Anatolia donne parfois la sensation d’assister à la réminiscence d’un souvenir, celui du réalisateur sur sa jeunesse lorsqu’il était lui aussi perdu au sein du pensionnat. L’Anatolie est une région de la Turquie qui trouve une spécificité, ses fortes neiges lors des hivers aux températures les plus basses. Yusuf est un élève curieux, mais perdu dans le moule scolaire. Lorsque son ami Memo tombe dans un état d’inconscience, c’est à la fois l’esprit du garçon qui est inquiété de son sort, mais également tout le personnel enseignant. Impressionnant par sa maîtrise du cadre comme de la circonscription de temps et de lieu parfaitement arrangée, Ferit Karahan ne cherche pas à forcer l’émotion mais plutôt à comprendre les réactions initiales de chaque individu au sein de l’unité scolaire.

Lui-même est le premier à le savoir, l’enseignement turc n’est pas le plus commode et bien différent de celui tel qu’enseigné dans de nombreux pays. Les pensionnats font davantage office de prisons scolaires, que le huis clos vient renforcer ici, tant il y règne l’ordre et la punition. Dans ce registre, le metteur en scène excelle à ne pas accentuer les traits, quelques scènes suffisent à décrire le quotidien des jeunes élèves. Une phrase de travers, un geste, la punition coule de source. Pourtant, le film ne s’apparente heureusement pas à un misérabilisme convenu lorsqu’il s’agit de dépeindre ces conditions. A ce stade, Karahan se soucie surtout d’illustrer l’échec absolu de l’unité qui tente de prospérer au sein de l’établissement. Par le manque de moyens d’abord, sublimement évoqué par ce jeune faisant office d’infirmier, le retard complet du personnel médical, mais encore l’absence de règles communes à tous.

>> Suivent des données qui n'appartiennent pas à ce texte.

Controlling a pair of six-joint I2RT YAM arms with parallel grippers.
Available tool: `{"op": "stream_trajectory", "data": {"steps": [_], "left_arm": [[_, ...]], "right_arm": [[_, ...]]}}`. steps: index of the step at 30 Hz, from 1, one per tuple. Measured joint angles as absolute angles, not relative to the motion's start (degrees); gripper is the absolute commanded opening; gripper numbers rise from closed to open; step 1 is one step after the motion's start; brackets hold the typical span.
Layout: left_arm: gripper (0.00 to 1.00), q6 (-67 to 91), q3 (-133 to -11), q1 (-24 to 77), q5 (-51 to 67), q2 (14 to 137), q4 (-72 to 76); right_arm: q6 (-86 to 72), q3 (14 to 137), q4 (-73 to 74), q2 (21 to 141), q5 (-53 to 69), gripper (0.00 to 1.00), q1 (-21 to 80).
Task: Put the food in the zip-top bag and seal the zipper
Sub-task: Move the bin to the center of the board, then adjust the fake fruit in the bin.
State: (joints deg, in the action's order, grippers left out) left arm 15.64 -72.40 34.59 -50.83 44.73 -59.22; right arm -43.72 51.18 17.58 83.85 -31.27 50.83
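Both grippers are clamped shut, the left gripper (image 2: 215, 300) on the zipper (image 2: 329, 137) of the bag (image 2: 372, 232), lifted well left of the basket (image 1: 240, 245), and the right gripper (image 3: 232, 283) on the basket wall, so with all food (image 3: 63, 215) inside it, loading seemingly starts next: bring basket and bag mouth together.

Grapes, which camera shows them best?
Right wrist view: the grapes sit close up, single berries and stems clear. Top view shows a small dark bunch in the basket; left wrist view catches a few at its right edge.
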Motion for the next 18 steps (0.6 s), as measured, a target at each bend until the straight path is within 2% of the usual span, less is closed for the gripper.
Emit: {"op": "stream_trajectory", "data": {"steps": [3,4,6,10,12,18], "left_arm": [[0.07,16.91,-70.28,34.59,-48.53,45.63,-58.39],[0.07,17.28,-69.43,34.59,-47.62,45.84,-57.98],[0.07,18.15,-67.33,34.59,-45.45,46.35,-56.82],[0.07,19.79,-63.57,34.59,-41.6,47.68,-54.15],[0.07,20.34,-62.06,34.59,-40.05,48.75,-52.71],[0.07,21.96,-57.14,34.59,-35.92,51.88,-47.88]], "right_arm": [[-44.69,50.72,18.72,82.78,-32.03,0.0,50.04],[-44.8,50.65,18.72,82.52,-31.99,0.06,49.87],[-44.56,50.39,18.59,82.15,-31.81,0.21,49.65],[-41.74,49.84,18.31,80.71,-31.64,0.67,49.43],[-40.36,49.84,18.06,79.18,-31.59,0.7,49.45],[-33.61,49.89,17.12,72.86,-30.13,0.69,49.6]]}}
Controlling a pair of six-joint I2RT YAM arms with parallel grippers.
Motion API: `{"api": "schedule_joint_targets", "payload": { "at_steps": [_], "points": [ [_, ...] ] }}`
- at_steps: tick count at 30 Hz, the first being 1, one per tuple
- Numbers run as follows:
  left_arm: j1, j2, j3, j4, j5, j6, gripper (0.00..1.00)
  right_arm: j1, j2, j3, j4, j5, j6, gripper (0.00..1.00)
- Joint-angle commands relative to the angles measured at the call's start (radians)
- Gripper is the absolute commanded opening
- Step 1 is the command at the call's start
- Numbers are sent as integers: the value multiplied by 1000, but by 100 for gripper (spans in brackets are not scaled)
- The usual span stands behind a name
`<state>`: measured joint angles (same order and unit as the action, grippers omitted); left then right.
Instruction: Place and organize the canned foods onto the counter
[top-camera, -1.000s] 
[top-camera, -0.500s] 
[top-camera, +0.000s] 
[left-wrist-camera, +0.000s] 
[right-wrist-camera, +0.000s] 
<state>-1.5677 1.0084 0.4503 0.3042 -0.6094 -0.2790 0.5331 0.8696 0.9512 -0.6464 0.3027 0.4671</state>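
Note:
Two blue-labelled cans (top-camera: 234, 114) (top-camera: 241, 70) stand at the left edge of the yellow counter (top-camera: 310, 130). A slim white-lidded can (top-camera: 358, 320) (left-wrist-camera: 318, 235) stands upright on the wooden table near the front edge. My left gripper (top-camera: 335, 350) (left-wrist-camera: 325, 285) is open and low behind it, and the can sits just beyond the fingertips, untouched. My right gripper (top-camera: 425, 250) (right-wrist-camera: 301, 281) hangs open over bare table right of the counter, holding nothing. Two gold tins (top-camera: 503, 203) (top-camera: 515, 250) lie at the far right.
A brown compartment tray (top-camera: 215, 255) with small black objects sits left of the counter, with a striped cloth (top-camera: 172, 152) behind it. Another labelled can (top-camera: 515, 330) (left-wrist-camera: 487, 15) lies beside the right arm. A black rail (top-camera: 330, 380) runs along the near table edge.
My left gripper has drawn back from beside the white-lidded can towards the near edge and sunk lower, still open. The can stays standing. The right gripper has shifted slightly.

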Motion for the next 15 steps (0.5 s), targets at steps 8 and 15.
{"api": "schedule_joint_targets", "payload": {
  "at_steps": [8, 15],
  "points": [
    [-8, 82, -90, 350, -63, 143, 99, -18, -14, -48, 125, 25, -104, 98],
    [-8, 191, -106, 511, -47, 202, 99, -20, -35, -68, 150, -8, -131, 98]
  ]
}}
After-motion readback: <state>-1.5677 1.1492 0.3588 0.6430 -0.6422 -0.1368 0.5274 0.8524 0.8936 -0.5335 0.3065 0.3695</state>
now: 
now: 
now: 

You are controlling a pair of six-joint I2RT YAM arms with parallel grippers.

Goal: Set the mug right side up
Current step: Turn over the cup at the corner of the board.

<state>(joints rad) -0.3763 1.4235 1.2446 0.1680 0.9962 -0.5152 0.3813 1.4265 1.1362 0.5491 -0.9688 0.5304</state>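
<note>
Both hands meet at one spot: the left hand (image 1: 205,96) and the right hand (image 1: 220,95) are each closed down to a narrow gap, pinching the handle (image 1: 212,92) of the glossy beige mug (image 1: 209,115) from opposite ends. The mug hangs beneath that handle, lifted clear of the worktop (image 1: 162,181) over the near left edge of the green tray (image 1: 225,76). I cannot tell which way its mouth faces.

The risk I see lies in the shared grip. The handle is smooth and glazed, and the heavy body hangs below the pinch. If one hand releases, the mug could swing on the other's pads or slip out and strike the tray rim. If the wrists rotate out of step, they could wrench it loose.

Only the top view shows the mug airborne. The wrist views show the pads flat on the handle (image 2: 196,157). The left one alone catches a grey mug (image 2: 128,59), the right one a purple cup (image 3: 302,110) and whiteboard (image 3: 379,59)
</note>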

Sans justifier le comportement déplacé et quoiqu’un peu lamentable des enseignants, le cinéaste se plait à jouer sur la culpabilité de chacun de ses personnages principaux, ayant participé à tour de rôle au malheureux évènement. Contraint de mentir ou de ne rien dire dans le seul but de ne pas perdre leur place, chacun subit également les actions des uns et des autres. Une vitre cassée, une porte laissée fermée, une punition durant un peu trop longtemps, tout cela est un ensemble de facteurs qui concernent un individu et tant d’autres. Comment gérer cela ? La mise en scène illustre parfaitement cette impossibilité collective, la caméra restant souvent rapprochée des personnages, qui peut rappeler à ce titre le sublime Un Monde sorti cette année, usant toutefois moins de l’hors-champ.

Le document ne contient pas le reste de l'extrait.